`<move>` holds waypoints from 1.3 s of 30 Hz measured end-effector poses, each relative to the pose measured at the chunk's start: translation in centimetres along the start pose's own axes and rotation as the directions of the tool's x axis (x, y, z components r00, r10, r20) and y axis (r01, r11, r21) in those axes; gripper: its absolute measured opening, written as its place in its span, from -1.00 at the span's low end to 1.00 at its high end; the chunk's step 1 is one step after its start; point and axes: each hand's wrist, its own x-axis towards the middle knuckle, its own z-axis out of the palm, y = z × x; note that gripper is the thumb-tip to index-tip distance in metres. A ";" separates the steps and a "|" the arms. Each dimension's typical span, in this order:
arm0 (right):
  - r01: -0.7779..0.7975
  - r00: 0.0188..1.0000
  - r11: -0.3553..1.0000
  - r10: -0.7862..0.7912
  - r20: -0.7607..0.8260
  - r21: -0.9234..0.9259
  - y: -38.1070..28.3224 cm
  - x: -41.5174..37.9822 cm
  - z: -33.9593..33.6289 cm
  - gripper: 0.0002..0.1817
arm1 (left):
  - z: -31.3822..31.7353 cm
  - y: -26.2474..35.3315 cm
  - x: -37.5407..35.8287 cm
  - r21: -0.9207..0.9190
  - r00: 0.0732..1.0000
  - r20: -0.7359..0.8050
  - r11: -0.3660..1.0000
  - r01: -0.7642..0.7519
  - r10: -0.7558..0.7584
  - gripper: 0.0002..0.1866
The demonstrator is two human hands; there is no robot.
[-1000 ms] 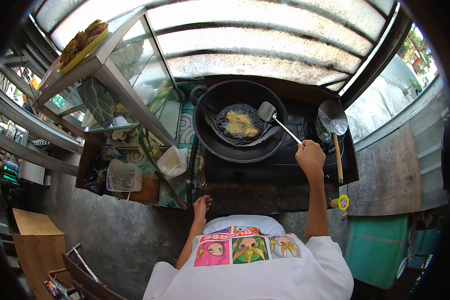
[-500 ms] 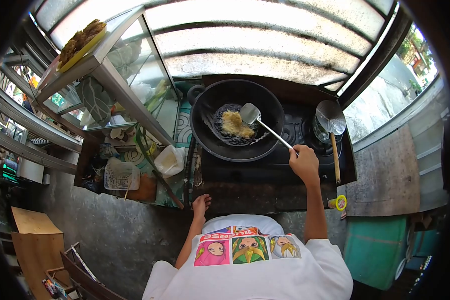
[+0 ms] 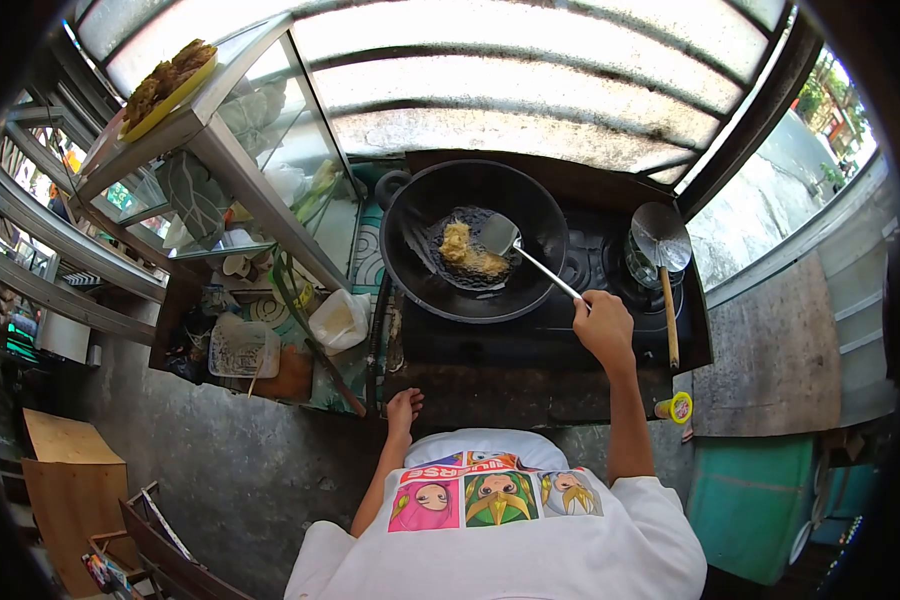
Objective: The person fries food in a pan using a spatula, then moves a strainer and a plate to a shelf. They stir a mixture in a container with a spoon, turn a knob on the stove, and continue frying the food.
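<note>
My right hand [image 3: 604,324] is closed round the handle end of a metal spatula [image 3: 542,266]. The spatula's blade lies in a large black wok [image 3: 410,278], over the right part of a golden fried piece [image 3: 458,244] in bubbling oil [image 3: 467,276]. Part of that food is hidden under the blade. My left hand [image 3: 404,409] is at the front edge of the stove counter, away from the wok, with its fingers curled; whether anything is inside them cannot be made out.
A skimmer [image 3: 661,238] with a wooden handle rests on the right burner. Left of the wok are a glass display case [image 3: 270,130], a plastic tub [image 3: 339,321] and a clear container [image 3: 243,347]. A yellow tray [image 3: 175,103] of fried food tops the case. A yellow-lidded container [image 3: 679,407] stands at right.
The spatula blade has shifted slightly left and down over the food, and my right hand has moved a little left. The food's outline looks different. My left hand stays put.
</note>
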 end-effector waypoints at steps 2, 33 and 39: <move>0.021 1.000 1.000 -0.021 -0.002 0.017 -0.1 0.0 0.6 -0.77 | -0.1 -0.2 -0.1 -0.001 1.000 -0.004 1.000 0.002 -0.002 -0.77; 0.110 0.994 0.963 -0.108 0.023 -0.246 -2.9 -2.4 0.6 -0.79 | -0.5 -1.0 -0.2 0.001 1.000 -0.005 1.000 0.018 -0.018 -0.76; 0.058 0.996 0.967 -0.074 -0.054 -0.249 -1.7 -1.2 0.8 -0.78 | -0.6 -0.9 -0.2 0.001 1.000 0.007 1.000 0.018 -0.018 -0.77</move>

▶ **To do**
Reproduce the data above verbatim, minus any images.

▶ **Response**
`<move>` holds waypoints from 1.3 s of 30 Hz measured end-effector poses, each relative to the pose measured at the chunk's start: translation in centimetres along the start pose's own axes and rotation as the directions of the tool's x axis (x, y, z components r00, r10, r20) and y axis (r01, r11, r21) in those axes; gripper: its absolute measured opening, written as its place in its span, from -1.00 at the span's low end to 1.00 at its high end; the chunk's step 1 is one step after its start; point and axes: each hand's wrist, its own x-axis towards the middle knuckle, its own z-axis out of the palm, y = z × x; note that gripper is the thumb-tip to index-tip distance in metres. A ";" separates the steps and a "|" the arms. Each dimension's typical span, in this order:
arm0 (right):
  - r01: -0.7779..0.7975
  - r00: 0.0188..1.0000
  - r11: -0.3553..1.0000
  - r10: -0.7862..0.7912
  - r20: -0.7607..0.8260
  - r21: -0.9234..0.9259
  - y: -38.1070..28.3224 cm
  - x: -41.5174..37.9822 cm
  - z: -33.9593..33.6289 cm
  - gripper: 0.0002..0.1817
arm1 (left):
  - z: -31.3822..31.7353 cm
  - y: -26.2474..35.3315 cm
  - x: -37.5407..35.8287 cm
  - r21: -0.9207..0.9190
  - r00: 0.0732..1.0000
  - r20: -0.7359..0.8050
  - r11: -0.3660..1.0000
  - r01: -0.7642..0.7519
  - r10: -0.7558..0.7584
  - gripper: 0.0002..0.1866
The demonstrator is two human hands; there is no robot.
[-1000 ms] 
[-500 ms] 
[+0 ms] 
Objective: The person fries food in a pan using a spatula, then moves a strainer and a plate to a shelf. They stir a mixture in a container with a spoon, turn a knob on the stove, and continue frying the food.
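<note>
My right hand [image 3: 604,324] is closed round the handle end of a metal spatula [image 3: 542,266]. The spatula's blade lies in a large black wok [image 3: 410,278], over the right part of a golden fried piece [image 3: 458,244] in bubbling oil [image 3: 467,276]. Part of that food is hidden under the blade. My left hand [image 3: 404,409] is at the front edge of the stove counter, away from the wok, with its fingers curled; whether anything is inside them cannot be made out.
A skimmer [image 3: 661,238] with a wooden handle rests on the right burner. Left of the wok are a glass display case [image 3: 270,130], a plastic tub [image 3: 339,321] and a clear container [image 3: 243,347]. A yellow tray [image 3: 175,103] of fried food tops the case. A yellow-lidded container [image 3: 679,407] stands at right.
The spatula blade has shifted slightly left and down over the food, and my right hand has moved a little left. The food's outline looks different. My left hand stays put.
</note>
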 end-effector waypoints at steps 2, 33 and 39: <move>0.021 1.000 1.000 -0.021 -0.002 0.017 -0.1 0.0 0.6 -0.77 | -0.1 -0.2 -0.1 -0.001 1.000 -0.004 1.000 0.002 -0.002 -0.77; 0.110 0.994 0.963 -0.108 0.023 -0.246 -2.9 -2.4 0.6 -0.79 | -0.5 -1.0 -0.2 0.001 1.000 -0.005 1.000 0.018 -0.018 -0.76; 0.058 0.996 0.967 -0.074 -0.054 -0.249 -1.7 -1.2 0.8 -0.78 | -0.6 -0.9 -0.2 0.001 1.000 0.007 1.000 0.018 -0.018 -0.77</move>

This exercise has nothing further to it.